### TASK TO CARRY OUT
With the pictures left out, transcribe exactly the lines from the one with "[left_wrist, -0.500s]" through the end of the data.

+--

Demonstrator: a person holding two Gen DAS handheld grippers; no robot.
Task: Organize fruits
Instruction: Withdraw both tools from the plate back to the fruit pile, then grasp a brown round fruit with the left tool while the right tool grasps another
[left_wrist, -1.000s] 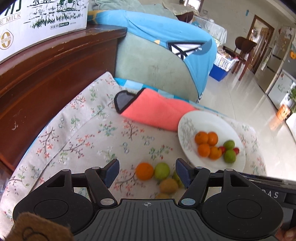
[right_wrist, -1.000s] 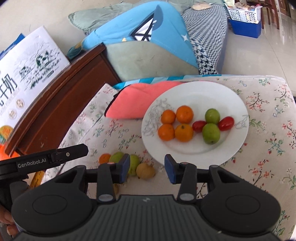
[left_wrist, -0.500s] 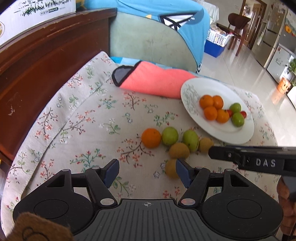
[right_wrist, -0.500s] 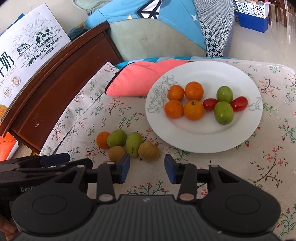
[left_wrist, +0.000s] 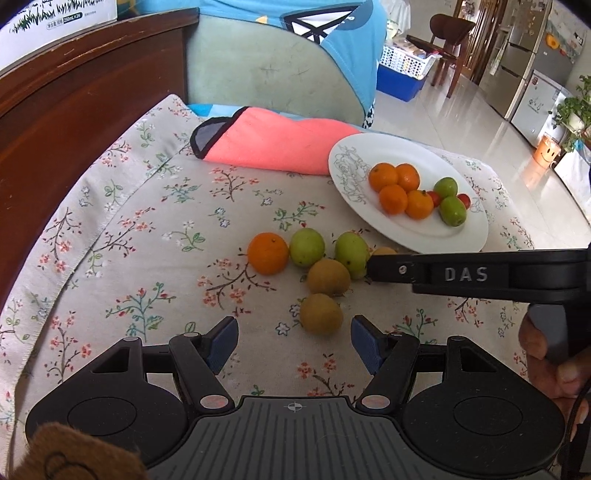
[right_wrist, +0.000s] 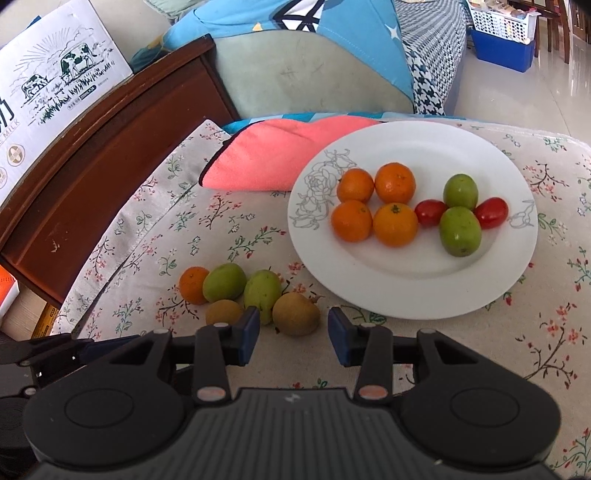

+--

### SOLUTION FOR THIS PROBLEM
[left_wrist, -0.500s] 
[right_wrist, -0.500s] 
[left_wrist, +0.000s] 
[right_wrist, +0.000s] 

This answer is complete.